A selected message by the forth accept would be delivered unchanged to a directory.
It's named /this/20160123/pattern/RAW_MERGER_GRIB/directory if the message would have a notice like:
20150813161959.854 http://this.pump.com/ relative/path/to/20160123_product_RAW_MERGER_GRIB_from_CMC
In MetPX Sundew, there is a much more strict file naming standard, specialised for use with World Meteorological Organization (WMO) data. Note that the file naming convention predates, and bears no relation to the WMO file naming convention currently approved, but is strictly an internal format. The files are separated into six fields by colon characters. The first field, DESTFN, gives the WMO (386 style) Abbreviated Header Line (AHL) with underscores replacing blanks:
TTAAii CCCC YYGGGg BBB ...
(see WMO manuals for details) followed by numbers to render the product unique (as in practice, though not in theory, there are a large number of products which have the same identifiers). The meanings of the fifth field is a priority, and the last field is a date/time stamp. The other fields vary in meaning depending on context. A sample file name:
SACN43_CWAO_012000_AAA_41613:ncp1:CWAO:SA:3.A.I.E:3:20050201200339
If a file is sent to sarracenia and it is named according to the Sundew conventions, then the following substitution fields are available:
${T1} replace by bulletin's T1
${T2} replace by bulletin's T2
${A1} replace by bulletin's A1
${A2} replace by bulletin's A2
${ii} replace by bulletin's ii
${CCCC} replace by bulletin's CCCC
${YY} replace by bulletin's YY (obs. day)

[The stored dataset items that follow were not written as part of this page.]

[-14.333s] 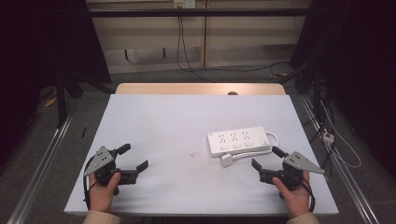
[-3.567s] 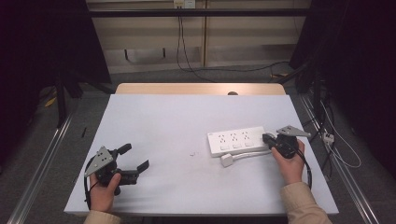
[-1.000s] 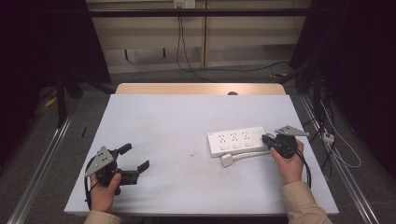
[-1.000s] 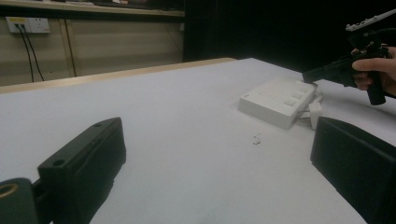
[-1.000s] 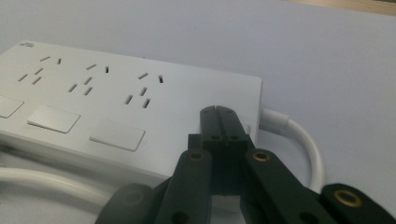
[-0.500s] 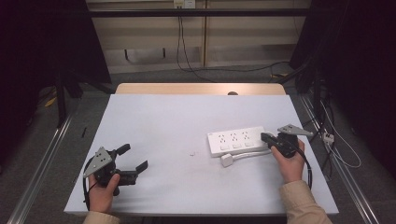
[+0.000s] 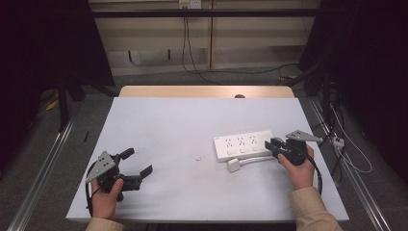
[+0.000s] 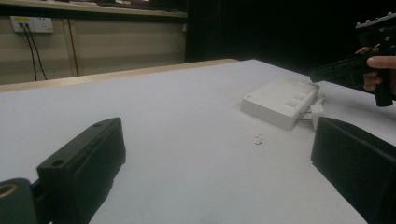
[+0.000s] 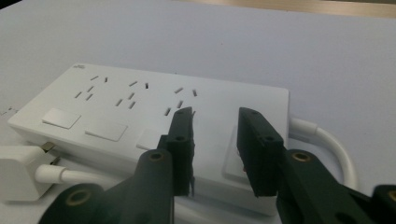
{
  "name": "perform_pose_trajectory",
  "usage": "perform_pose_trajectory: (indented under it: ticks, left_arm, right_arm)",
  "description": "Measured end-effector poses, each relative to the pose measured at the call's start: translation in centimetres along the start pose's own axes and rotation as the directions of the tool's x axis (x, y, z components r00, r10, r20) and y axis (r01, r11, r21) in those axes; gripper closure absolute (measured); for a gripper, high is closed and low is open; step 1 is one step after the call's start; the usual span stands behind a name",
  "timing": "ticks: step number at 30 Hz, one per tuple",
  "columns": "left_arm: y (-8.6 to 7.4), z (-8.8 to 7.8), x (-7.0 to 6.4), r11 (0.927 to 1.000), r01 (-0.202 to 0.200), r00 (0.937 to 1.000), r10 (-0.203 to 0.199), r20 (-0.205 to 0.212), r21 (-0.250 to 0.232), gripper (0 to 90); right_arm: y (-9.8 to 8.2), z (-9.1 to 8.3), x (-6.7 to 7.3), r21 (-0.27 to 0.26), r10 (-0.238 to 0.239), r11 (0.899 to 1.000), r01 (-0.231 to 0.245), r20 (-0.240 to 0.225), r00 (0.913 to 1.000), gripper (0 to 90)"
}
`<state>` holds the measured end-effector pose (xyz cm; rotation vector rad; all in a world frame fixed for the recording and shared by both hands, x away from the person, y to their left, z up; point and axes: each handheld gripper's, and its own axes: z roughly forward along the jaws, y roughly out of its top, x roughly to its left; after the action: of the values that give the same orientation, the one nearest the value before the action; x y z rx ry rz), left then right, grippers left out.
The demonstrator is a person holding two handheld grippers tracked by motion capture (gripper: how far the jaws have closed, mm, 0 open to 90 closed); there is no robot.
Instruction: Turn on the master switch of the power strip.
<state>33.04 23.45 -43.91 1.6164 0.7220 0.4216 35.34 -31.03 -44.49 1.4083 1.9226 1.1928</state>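
A white power strip (image 7: pixel 243 144) with three socket groups lies flat on the right half of the table; I also see it in the left gripper view (image 8: pixel 280 95) and close up in the right gripper view (image 9: pixel 116 93). Its white plug (image 7: pixel 234 165) (image 9: pixel 18 172) rests by its near edge, and its cable (image 9: pixel 327 140) loops off the right end. My right gripper (image 7: pixel 268 144) (image 9: pixel 215 114) hovers over the strip's right end, jaws a small gap apart with nothing between them. My left gripper (image 7: pixel 139 161) (image 8: pixel 217 123) stands wide open and empty at the table's front left.
The pale table (image 7: pixel 192 120) has a wooden strip along its far edge. A tiny speck (image 7: pixel 198 158) lies left of the strip. Metal rails flank the table, and cables trail on the floor at the right and behind.
Since the earliest frame my right gripper has moved from the front right up to the strip's right end. Over the last second it has barely shifted. The left gripper has stayed put.
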Motion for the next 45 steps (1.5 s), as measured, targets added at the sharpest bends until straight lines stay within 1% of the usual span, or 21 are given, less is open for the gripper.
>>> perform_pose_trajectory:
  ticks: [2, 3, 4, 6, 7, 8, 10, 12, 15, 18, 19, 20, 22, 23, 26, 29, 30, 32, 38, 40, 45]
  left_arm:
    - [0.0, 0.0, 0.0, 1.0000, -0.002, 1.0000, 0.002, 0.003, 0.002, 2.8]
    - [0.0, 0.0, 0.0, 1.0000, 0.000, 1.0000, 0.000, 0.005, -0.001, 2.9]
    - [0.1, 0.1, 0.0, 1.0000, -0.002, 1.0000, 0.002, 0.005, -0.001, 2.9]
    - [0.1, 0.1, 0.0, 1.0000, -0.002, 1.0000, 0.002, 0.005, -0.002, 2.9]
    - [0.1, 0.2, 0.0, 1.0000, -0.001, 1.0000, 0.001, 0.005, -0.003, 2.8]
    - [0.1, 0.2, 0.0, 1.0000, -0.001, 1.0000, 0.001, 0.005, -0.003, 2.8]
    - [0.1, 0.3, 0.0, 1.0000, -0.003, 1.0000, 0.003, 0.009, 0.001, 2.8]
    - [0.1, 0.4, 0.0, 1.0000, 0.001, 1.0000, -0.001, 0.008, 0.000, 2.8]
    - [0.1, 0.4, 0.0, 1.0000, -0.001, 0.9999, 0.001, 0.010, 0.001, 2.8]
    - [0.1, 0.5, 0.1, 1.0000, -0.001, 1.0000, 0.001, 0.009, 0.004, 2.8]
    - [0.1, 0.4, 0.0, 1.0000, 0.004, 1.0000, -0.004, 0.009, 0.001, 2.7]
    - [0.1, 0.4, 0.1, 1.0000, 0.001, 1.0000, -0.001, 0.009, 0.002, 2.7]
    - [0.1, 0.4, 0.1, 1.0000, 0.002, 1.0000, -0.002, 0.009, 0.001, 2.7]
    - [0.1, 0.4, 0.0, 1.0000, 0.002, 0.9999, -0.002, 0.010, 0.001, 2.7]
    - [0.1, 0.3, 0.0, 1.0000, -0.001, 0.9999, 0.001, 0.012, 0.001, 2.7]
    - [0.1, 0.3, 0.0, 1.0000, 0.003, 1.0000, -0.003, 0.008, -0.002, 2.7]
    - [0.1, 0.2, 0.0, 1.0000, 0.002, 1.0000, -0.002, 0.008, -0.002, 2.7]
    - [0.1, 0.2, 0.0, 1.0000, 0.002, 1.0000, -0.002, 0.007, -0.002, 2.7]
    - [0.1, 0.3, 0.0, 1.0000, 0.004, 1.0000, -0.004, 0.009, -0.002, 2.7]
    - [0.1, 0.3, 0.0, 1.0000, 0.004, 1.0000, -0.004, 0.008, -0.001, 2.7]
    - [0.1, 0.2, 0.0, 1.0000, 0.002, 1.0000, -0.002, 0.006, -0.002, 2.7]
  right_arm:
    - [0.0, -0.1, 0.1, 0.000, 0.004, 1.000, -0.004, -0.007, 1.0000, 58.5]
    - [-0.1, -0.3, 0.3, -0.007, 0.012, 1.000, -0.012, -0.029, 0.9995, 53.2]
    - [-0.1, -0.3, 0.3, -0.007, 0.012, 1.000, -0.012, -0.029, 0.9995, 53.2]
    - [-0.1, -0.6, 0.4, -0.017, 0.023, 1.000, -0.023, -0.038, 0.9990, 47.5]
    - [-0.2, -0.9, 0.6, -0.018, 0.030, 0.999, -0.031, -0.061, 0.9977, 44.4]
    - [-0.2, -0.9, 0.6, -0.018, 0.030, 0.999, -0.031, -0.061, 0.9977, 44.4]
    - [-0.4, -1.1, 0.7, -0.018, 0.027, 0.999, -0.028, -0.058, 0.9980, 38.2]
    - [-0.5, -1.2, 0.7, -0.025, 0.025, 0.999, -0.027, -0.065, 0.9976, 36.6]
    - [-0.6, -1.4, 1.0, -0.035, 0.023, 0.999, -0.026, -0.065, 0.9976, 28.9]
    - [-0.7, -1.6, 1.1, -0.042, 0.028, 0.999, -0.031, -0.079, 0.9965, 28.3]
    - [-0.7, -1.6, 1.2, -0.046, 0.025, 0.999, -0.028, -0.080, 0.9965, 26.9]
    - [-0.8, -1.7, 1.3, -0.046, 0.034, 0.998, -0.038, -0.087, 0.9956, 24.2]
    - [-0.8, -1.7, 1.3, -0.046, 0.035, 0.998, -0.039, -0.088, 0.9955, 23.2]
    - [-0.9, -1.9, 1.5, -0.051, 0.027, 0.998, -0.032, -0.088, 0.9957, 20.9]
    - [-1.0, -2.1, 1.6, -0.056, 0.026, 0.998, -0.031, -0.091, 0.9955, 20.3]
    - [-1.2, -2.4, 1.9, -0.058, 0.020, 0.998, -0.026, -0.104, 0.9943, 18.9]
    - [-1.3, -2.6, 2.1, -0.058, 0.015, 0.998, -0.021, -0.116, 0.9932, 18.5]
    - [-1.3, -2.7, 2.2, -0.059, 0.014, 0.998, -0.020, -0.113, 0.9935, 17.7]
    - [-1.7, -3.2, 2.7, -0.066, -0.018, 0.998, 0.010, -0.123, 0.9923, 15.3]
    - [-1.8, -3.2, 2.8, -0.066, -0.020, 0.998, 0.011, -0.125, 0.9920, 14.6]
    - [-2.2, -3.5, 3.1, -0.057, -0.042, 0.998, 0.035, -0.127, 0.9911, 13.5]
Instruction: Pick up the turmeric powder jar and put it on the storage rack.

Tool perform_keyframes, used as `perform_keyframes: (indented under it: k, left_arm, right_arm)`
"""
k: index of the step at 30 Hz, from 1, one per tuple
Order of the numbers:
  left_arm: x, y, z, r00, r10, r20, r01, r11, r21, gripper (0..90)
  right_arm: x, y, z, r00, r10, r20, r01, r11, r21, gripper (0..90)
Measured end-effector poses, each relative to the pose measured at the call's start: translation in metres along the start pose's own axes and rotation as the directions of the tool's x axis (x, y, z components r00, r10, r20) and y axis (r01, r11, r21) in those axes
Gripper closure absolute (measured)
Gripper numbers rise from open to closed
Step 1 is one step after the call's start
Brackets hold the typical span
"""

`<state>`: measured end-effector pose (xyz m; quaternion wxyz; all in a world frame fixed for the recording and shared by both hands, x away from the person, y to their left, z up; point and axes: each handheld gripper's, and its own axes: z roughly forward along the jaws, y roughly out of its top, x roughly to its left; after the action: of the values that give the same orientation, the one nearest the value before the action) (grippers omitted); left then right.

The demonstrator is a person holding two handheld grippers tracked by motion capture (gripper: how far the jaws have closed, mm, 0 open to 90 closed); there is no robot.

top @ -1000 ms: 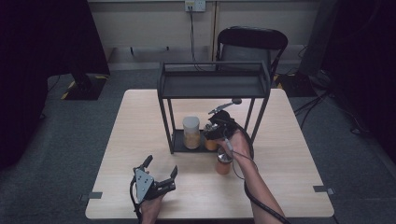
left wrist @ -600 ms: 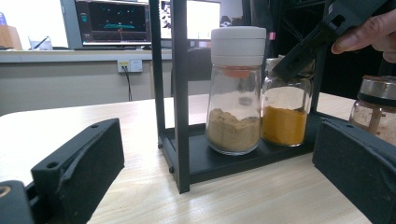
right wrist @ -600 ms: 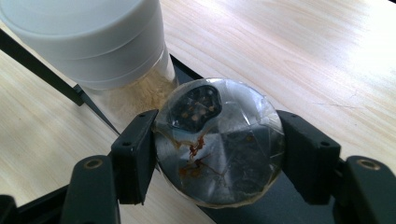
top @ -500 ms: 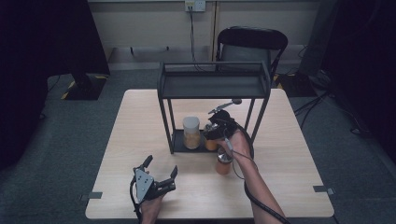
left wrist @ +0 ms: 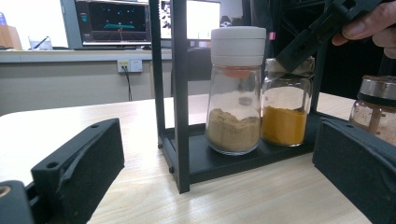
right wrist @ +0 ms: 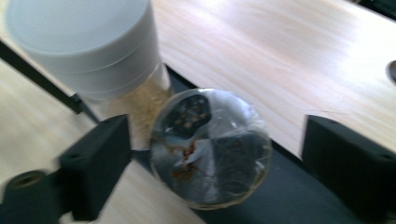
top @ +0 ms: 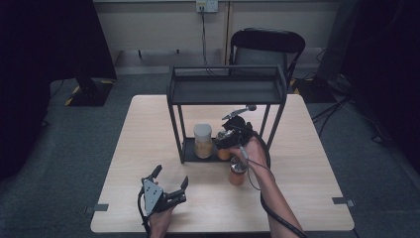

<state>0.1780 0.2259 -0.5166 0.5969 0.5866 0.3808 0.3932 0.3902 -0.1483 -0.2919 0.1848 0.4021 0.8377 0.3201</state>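
Note:
A black two-tier rack (top: 228,91) stands on the wooden table (top: 307,148). Its bottom shelf carries a white-lidded jar (top: 202,141) of tan powder and, beside it, a film-topped jar (left wrist: 286,112) of yellow powder. My right gripper (top: 225,141) hangs over the yellow jar (right wrist: 210,147). Its jaws have just been opening and now stand open on either side of the jar's top, clear of it. My left gripper (top: 171,179) rests open near the table's front edge with nothing in it, facing the rack.
A third jar (top: 237,171) with a metal lid and brownish powder stands on the table just in front of the rack, under my right wrist. A black chair (top: 267,44) is behind the table. The rack's top shelf is bare.

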Motion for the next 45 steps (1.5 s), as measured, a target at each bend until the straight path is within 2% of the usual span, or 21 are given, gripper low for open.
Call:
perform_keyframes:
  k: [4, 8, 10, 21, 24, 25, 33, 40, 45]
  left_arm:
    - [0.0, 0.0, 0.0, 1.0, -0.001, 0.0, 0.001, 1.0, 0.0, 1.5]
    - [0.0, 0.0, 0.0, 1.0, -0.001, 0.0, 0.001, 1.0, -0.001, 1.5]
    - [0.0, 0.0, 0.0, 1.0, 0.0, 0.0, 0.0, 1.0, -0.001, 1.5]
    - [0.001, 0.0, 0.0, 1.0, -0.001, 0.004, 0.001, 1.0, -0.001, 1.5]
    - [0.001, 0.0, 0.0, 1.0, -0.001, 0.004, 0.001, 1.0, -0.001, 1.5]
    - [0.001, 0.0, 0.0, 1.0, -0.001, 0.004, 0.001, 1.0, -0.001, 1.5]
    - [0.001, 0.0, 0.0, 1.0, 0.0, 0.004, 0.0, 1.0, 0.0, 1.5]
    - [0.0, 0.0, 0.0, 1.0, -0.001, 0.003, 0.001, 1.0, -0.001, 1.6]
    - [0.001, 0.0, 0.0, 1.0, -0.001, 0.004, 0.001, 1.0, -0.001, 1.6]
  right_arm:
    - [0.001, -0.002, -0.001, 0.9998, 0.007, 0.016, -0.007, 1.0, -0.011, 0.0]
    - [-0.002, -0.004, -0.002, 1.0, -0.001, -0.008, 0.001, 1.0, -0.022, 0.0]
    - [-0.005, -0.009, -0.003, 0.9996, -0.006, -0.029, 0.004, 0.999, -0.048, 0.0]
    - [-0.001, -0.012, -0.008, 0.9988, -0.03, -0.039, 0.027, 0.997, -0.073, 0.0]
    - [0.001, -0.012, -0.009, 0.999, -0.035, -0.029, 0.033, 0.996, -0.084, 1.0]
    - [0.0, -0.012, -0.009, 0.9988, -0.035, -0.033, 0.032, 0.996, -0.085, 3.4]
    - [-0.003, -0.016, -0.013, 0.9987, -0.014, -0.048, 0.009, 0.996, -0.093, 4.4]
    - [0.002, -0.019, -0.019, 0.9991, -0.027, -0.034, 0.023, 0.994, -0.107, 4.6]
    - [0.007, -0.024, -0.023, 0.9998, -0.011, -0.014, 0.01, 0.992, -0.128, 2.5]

${GG} replace by bulletin's GG (obs. hour)
${Gg} replace by bulletin's Gg (obs. minute)
${BBB} replace by bulletin's bbb
${RYYYY} replace by reception year
${RMM} replace by reception month
${RDD} replace by reception day
${RHH} replace by reception hour
${RMN} replace by reception minutes
${RSS} replace by reception second
The 'R' fields come from the sixth field, and the others come from the first one. When data is injected into sarracenia from Sundew, the sundew_extension message header will provide the source for these substitions even if the fields have been removed from the delivered file names.
These settings pertain to previous versions of the client, and have been superceded.
- host <broker host> (unsupported)
- amqp-user <broker user> (unsupported)
- amqp-password <broker pass> (unsupported)
- http-user <url user> (now in credentials.conf)
- http-password <url pass> (now in credentials.conf)
- topic <amqp pattern> (deprecated)
- exchange_type <type> (default: topic)
- exchange_key <amqp pattern> (deprecated)
- lock <locktext> (renamed to inflight)
Dd_subscribe was initially developed for dd.weather.gc.ca, an Environment Canada website where a wide variety of meteorological products are made available to the public. It is from the name of this site that the sarracenia suite takes the dd_ prefix for its tools. The initial version was deployed in 2013 on an experimental basis. The following year, support of checksums was added, and in the fall of 2015, the feeds were updated to v02. dd_subscribe still works, but it uses the deprecated settings described above. It is implemented in python2, whereas the sarracenia toolkit is in python3.
In 2007, when the MetPX was originally open sourced, the staff responsible were part of Environment Canada. In honour of the Species At Risk Act (SARA), to highlight the plight of disappearing species which are not furry (the furry ones get all the attention) and because search engines will find references to names which are more unusual more easily, the original MetPX WMO switch was named after a carnivorous plant on the Species At Risk Registry: The Thread-leaved Sundew.
The organization behind MetPX have since moved to Shared Services Canada, but when it came time to name a new module, we kept with a theme of carnivorous plants, and chose another one indigenous to some parts of Canada: Sarracenia, a variety of insectivorous pitcher plants. We like plants that eat meat!
The new module (MetPX-Sarracenia) has many components, is used for more than distribution, and more than one website, and causes confusion for sysadmins thinking it is associated with the dd(1) command (to convert and copy files). So, we switched all the components to use the sr_ prefix.